- [Prompt]:
The data must be copied over exactly and in full.

--- --- ---

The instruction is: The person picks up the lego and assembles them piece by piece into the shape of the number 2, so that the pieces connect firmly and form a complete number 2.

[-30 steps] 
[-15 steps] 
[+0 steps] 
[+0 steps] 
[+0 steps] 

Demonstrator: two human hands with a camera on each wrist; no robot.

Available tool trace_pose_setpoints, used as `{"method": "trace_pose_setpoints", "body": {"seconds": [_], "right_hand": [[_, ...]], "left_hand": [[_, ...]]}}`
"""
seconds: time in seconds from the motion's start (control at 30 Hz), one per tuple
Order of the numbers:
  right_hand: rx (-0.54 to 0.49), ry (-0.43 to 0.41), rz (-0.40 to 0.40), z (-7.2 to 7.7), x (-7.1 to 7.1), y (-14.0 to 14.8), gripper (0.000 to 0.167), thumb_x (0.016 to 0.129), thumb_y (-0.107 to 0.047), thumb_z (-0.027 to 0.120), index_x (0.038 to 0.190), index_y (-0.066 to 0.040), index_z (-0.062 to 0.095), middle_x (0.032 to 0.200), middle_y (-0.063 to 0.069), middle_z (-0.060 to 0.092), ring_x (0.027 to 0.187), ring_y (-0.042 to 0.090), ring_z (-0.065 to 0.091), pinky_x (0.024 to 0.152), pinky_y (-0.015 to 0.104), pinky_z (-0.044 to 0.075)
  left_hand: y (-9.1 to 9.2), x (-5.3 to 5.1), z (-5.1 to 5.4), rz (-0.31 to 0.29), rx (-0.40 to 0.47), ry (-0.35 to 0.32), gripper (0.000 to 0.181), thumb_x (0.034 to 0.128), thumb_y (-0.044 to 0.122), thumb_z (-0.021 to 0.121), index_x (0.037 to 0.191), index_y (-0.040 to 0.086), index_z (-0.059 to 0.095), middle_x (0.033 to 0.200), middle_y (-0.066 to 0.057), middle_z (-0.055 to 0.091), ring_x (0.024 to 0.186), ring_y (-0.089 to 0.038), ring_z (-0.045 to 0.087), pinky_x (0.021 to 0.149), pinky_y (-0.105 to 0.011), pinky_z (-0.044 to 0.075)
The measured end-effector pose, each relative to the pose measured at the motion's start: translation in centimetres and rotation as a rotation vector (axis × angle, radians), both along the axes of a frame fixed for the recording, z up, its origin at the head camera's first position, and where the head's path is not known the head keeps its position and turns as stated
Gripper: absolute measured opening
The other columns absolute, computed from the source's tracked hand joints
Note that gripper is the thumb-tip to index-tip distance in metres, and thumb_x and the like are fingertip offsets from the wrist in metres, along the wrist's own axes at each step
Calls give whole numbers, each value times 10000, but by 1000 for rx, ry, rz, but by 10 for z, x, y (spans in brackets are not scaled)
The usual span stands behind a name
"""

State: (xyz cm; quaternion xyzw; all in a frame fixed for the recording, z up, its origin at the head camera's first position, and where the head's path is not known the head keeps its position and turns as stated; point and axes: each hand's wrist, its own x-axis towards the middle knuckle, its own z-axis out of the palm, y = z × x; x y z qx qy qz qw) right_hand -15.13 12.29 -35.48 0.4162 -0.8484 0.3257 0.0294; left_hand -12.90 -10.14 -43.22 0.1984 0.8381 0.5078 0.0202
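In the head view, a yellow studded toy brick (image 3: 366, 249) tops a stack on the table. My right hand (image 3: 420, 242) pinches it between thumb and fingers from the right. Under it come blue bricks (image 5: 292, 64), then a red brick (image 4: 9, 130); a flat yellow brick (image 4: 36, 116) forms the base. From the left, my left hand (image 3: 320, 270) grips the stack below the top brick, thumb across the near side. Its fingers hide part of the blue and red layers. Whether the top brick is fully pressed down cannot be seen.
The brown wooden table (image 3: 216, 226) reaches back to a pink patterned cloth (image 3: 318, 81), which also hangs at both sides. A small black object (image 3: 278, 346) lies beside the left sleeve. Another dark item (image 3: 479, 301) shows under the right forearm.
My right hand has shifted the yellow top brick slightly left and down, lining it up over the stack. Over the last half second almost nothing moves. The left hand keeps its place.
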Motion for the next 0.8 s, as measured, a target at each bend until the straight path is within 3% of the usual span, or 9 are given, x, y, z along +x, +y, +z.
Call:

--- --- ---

- [Result for this exercise]:
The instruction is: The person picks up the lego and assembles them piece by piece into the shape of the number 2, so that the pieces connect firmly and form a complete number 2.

[-30 steps] 
[-15 steps] 
[+0 steps] 
[+0 steps] 
[+0 steps] 

Demonstrator: two human hands with a camera on each wrist; no robot.

Available tool trace_pose_setpoints, used as `{"method": "trace_pose_setpoints", "body": {"seconds": [_], "right_hand": [[_, ...]], "left_hand": [[_, ...]]}}`
"""
seconds: time in seconds from the motion's start (control at 30 Hz), one per tuple
Order of the numbers:
  right_hand: rx (-0.54 to 0.49), ry (-0.43 to 0.41), rz (-0.40 to 0.40), z (-7.2 to 7.7), x (-7.1 to 7.1), y (-14.0 to 14.8), gripper (0.000 to 0.167), thumb_x (0.016 to 0.129), thumb_y (-0.107 to 0.047), thumb_z (-0.027 to 0.120), index_x (0.038 to 0.190), index_y (-0.066 to 0.040), index_z (-0.062 to 0.095), middle_x (0.032 to 0.200), middle_y (-0.063 to 0.069), middle_z (-0.060 to 0.092), ring_x (0.027 to 0.187), ring_y (-0.042 to 0.090), ring_z (-0.065 to 0.091), pinky_x (0.024 to 0.152), pinky_y (-0.015 to 0.104), pinky_z (-0.044 to 0.075)
  left_hand: y (-9.1 to 9.2), x (-5.3 to 5.1), z (-5.1 to 5.4), rz (-0.31 to 0.29), rx (-0.40 to 0.47), ry (-0.35 to 0.32), gripper (0.000 to 0.181), thumb_x (0.034 to 0.128), thumb_y (-0.044 to 0.122), thumb_z (-0.021 to 0.121), index_x (0.037 to 0.191), index_y (-0.040 to 0.086), index_z (-0.059 to 0.095), middle_x (0.033 to 0.200), middle_y (-0.066 to 0.057), middle_z (-0.055 to 0.091), ring_x (0.024 to 0.186), ring_y (-0.089 to 0.038), ring_z (-0.045 to 0.087), pinky_x (0.021 to 0.149), pinky_y (-0.105 to 0.011), pinky_z (-0.044 to 0.075)
The measured end-effector pose, each relative to the pose measured at the motion's start: translation in centimetres and rotation as a rotation vector (axis × angle, radians), both along the axes of a frame fixed for the recording, z up, its origin at the head camera's first position, and where the head's path is not known the head keeps its position and turns as stated
Gripper: absolute measured opening
The other columns absolute, computed from the source's tracked hand joints
Note that gripper is the thumb-tip to index-tip distance in metres, and thumb_x and the like are fingertip offsets from the wrist in metres, along the wrist's own axes at each step
Calls give whole numbers, each value times 10000, but by 1000 for rx, ry, rz, but by 10 for z, x, y (spans in brackets are not scaled)
The usual span stands behind a name
"""

State: (xyz cm; quaternion xyzw; all in a frame fixed for the recording, z up, its origin at the head camera's first position, and where the head's path is not known the head keeps its position and turns as stated; point and axes: each hand's wrist, its own x-axis towards the middle knuckle, its own z-axis out of the palm, y = z × x; x y z qx qy qz qw) right_hand -15.13 12.29 -35.48 0.4162 -0.8484 0.3257 0.0294; left_hand -12.90 -10.14 -43.22 0.1984 0.8381 0.5078 0.0202
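In the head view, a yellow studded toy brick (image 3: 366, 249) tops a stack on the table. My right hand (image 3: 420, 242) pinches it between thumb and fingers from the right. Under it come blue bricks (image 5: 292, 64), then a red brick (image 4: 9, 130); a flat yellow brick (image 4: 36, 116) forms the base. From the left, my left hand (image 3: 320, 270) grips the stack below the top brick, thumb across the near side. Its fingers hide part of the blue and red layers. Whether the top brick is fully pressed down cannot be seen.
The brown wooden table (image 3: 216, 226) reaches back to a pink patterned cloth (image 3: 318, 81), which also hangs at both sides. A small black object (image 3: 278, 346) lies beside the left sleeve. Another dark item (image 3: 479, 301) shows under the right forearm.
My right hand has shifted the yellow top brick slightly left and down, lining it up over the stack. Over the last half second almost nothing moves. The left hand keeps its place.
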Motion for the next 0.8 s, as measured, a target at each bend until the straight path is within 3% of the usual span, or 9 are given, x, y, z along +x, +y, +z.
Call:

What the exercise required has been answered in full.